__WHAT TO WORK ON__. The answer is to be the data that follows, transcribed exactly, minus its pictures.

++++++

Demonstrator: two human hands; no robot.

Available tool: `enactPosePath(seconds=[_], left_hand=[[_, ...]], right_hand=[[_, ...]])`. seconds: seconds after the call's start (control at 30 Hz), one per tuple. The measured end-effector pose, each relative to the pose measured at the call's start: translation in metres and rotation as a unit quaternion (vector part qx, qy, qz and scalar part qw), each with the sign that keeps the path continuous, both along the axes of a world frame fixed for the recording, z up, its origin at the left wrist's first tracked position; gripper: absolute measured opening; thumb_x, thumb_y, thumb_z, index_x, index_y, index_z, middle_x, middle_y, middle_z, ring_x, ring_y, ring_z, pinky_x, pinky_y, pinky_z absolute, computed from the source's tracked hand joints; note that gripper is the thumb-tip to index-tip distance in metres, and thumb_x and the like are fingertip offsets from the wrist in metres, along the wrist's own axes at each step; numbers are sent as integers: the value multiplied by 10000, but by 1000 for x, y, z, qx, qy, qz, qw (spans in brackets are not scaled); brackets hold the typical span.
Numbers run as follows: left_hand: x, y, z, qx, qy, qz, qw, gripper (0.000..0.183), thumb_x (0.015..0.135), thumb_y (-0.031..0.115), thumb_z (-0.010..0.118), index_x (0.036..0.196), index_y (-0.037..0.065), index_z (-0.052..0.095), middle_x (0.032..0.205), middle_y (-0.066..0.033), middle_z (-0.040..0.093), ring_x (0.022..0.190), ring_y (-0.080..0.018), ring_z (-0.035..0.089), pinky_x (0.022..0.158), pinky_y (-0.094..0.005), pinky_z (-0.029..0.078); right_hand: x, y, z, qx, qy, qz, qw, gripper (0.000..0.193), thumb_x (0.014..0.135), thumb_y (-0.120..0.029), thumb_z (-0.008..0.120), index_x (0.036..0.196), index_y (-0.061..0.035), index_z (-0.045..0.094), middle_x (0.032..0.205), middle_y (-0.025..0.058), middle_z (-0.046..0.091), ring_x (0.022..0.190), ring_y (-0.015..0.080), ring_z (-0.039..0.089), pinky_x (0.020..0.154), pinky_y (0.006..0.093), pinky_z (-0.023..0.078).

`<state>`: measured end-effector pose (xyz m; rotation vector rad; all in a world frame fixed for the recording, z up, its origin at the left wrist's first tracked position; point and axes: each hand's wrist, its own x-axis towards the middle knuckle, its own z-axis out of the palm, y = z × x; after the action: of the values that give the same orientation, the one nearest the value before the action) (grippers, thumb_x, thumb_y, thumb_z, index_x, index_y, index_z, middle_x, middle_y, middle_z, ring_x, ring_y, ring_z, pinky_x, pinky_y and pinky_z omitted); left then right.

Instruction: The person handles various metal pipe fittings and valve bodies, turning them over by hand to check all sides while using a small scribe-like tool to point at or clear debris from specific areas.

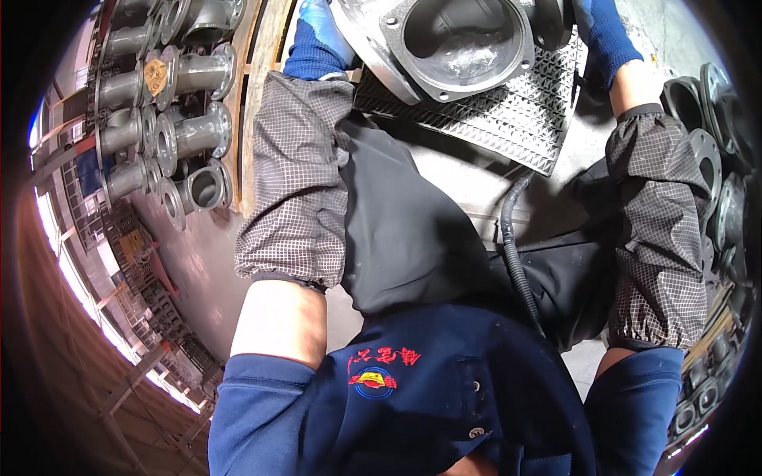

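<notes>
Gloved hands, left (321,32) and right (605,32), grip pressed on grey flanged casting (464,44), yellow tag (155,75) on left pipes (163,119).

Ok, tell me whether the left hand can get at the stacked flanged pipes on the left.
Probably not as things stand: the left hand grips the big flanged casting, while the flanged pipes lie apart, past a wooden board.

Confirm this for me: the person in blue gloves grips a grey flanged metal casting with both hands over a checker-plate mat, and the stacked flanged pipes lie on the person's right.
Not quite. In the head view the stacked flanged pipes lie on the person's left. The rest holds: the left hand and right hand, both in blue gloves, grip the grey flanged casting over the checker-plate mat.
</notes>
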<state>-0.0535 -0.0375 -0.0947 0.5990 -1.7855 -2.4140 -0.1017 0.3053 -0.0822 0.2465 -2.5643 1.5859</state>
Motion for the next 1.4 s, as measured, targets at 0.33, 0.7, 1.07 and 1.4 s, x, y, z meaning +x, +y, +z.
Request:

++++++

__TASK SOLUTION__.
Demonstrator: two human hands; no robot.

Available tool: `enactPosePath(seconds=[_], left_hand=[[_, ...]], right_hand=[[_, ...]])`. seconds: seconds after the call's start (control at 30 Hz), one per tuple. The measured end-effector pose, each relative to the pose measured at the call's start: translation in metres and rotation as a unit quaternion (vector part qx, qy, qz and scalar part qw), each with the sign that keeps the path continuous, both along the axes of a world frame fixed for the recording, z up, its origin at the left wrist's first tracked position; gripper: absolute measured opening; thumb_x, thumb_y, thumb_z, index_x, index_y, index_z, middle_x, middle_y, middle_z, ring_x, ring_y, ring_z, pinky_x, pinky_y, pinky_z absolute, computed from the source's tracked hand joints; note that gripper is the thumb-tip to index-tip distance in metres, and thumb_x and the like are fingertip offsets from the wrist in metres, along the wrist's own axes at each step; numbers are sent as integers: the value multiplied by 10000, but by 1000 for x, y, z, qx, qy, qz, qw (spans in brackets are not scaled); brackets hold the typical span.
Numbers run as follows: left_hand: x, y, z, qx, qy, qz, qw, gripper (0.000..0.183), thumb_x (0.015..0.135), thumb_y (-0.031..0.115), thumb_z (-0.010..0.118), index_x (0.036..0.196), index_y (-0.037..0.065), index_z (-0.052..0.095), middle_x (0.032..0.205), middle_y (-0.066..0.033), middle_z (-0.040..0.093), ring_x (0.022..0.190), ring_y (-0.080..0.018), ring_z (-0.035..0.089), pinky_x (0.022..0.158), pinky_y (-0.094..0.005), pinky_z (-0.029..0.078); right_hand: x, y, z, qx, qy, qz, qw, gripper (0.000..0.193), thumb_x (0.014..0.135), thumb_y (-0.120..0.029), thumb_z (-0.008..0.120), index_x (0.036..0.196), index_y (-0.061..0.035), index_z (-0.045..0.094), middle_x (0.032..0.205), middle_y (-0.025..0.058), middle_z (-0.046..0.091), ring_x (0.022..0.190), ring_y (-0.015..0.080), ring_z (-0.039..0.089), pinky_x (0.020..0.154), pinky_y (0.006..0.093), pinky_z (-0.023..0.078).

`<state>`: measured end-effector pose (xyz m; rotation vector rad; all in a world frame fixed for the recording, z up, its origin at the left wrist's first tracked position; point and axes: each hand's wrist, its own x-axis towards the middle knuckle, its own z-axis out of the palm, y = z × x; after the action: of the values that give the same orientation, the one nearest the value before the action) (grippers, thumb_x, thumb_y, thumb_z, index_x, index_y, index_z, middle_x, middle_y, middle_z, ring_x, ring_y, ring_z, pinky_x, pinky_y and pinky_z omitted); left then right.

Instruction: The person handles various metal pipe fittings and valve bodies, turning them over by hand to check all sides while using a small scribe-like tool to point at or clear debris from specific areas.


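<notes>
Gloved hands, left (321,32) and right (605,32), grip pressed on grey flanged casting (464,44), yellow tag (155,75) on left pipes (163,119).

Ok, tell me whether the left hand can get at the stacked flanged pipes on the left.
Probably not as things stand: the left hand grips the big flanged casting, while the flanged pipes lie apart, past a wooden board.

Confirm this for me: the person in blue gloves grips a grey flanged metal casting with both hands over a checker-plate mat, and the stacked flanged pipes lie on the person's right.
Not quite. In the head view the stacked flanged pipes lie on the person's left. The rest holds: the left hand and right hand, both in blue gloves, grip the grey flanged casting over the checker-plate mat.
</notes>
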<state>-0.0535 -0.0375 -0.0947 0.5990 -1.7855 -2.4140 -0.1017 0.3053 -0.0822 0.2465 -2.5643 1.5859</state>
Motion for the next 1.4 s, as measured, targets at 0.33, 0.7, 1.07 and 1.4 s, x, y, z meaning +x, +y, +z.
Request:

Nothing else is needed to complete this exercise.